§ 10. Mr. John Randall (Uxbridge)
If he will make a statement on the political situation in Serbia and Montenegro. 
§ The Minister for Europe (Mr. Denis MacShane)
The Serbia and Montenegro state union was proclaimed on 4 February. Elections to the new Parliament are taking place there. We urge the new Government, when in place, to press ahead with reforms, including co-operation with the International Criminal Tribunal for the Former Yugoslavia.
§ Mr. Randall
Does the Minister agree that one of the biggest problems facing Serbia and Montenegro is the huge number of refugees and internally displaced people within its borders? That exerts a great deal of pressure, and will possibly lead to political instability. What will the Government do to try to return those people to their rightful homes?
§ Mr. MacShane
The hon. Gentleman, who takes a great interest in the region and contributes positively to the House's discussions and debates on it, raises an important point. We still have a large number of British troops in the region to try to ensure that people can go back to their homes and villages. The hon. Gentleman will know that one of the best contributions that might be made is for the new Serbian and Montenegrin Government to surrender to The Hague all the alleged and indicted criminals, given the actions that took place. That is the most important step that could be taken to bring peace and stability and to restore confidence to the region as a whole.
§ Mr.

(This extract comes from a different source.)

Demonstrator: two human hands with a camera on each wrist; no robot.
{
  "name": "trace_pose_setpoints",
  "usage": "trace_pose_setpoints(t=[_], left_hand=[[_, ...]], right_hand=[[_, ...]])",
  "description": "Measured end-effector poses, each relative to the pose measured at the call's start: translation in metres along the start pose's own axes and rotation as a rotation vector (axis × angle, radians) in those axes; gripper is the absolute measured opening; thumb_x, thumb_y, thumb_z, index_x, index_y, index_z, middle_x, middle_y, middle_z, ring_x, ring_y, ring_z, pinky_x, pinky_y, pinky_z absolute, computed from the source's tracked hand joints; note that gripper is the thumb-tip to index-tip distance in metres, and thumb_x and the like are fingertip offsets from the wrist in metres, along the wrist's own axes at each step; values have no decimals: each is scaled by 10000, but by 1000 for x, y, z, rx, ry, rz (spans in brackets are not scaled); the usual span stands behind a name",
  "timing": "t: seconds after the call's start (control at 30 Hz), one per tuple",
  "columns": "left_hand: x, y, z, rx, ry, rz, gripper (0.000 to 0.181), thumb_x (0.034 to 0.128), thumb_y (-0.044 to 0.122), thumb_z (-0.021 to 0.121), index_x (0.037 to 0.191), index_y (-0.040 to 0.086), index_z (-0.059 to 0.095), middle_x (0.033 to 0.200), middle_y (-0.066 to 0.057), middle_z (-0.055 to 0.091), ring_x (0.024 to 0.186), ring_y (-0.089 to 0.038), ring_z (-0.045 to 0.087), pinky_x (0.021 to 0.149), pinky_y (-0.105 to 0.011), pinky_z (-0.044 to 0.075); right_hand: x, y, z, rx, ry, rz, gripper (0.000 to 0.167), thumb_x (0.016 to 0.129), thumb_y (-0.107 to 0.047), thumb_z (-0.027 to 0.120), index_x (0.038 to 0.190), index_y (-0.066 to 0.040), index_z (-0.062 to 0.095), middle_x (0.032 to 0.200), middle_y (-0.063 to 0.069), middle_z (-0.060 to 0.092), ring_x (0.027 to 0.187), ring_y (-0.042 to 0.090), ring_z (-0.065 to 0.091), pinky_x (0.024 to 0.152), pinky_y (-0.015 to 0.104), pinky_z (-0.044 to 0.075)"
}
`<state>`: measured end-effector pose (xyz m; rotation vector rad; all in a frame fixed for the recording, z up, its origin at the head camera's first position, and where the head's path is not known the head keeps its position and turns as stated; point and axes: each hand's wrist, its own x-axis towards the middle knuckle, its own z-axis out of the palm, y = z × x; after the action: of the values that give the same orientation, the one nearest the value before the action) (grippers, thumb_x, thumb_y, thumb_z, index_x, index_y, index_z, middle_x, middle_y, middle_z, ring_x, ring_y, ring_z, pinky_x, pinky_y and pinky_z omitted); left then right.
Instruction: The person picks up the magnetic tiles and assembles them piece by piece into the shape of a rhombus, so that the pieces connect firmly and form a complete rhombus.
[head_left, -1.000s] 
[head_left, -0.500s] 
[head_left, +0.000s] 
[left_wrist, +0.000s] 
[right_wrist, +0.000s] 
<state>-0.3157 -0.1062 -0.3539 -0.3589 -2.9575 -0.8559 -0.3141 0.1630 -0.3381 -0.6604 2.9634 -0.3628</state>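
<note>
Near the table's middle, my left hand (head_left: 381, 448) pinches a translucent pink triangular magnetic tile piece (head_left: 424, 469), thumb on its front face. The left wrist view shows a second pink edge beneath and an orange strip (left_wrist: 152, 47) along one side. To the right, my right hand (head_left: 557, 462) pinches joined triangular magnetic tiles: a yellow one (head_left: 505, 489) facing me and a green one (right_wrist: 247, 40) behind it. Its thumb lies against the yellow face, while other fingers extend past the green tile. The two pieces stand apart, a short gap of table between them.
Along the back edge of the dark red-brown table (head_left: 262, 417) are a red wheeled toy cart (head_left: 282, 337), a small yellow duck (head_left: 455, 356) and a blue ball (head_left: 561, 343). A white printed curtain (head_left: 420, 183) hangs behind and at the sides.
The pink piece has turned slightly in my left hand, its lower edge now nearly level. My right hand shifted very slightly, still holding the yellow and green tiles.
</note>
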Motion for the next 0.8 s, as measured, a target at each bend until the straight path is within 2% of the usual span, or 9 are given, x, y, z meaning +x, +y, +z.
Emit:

Tom Cox (Tooting)
Is my hon. Friend aware that 1 have represented the Council of Europe as an election observer in the last two presidential elections in Serbia? Because of a ruling introduced under Milosevic that means that there has to be a turnout of 50 per cent, the clear wishes of the people of Serbia were not met. Such a turnout was not achieved on either occasion. Therefore, when my hon. Friend next meets the Serbian authorities, will he say that that ruling does not meet the wishes of the people of Serbia and that it needs to be changed?
§ Mr. MacShane
I am not quite sure that it is for the British Government to dictate the electoral system for the election, under the old arrangements, of the President of Serbia. We now have a new entity, Serbia and Montenegro, and elections to its Parliament are taking place today. Perhaps if there were a candidate 121 who could command sufficient support because he or she was saying the right things for a new Serbia and Montenegro, that person might receive the support to overcome the technical barrier to which my hon. Friend referred.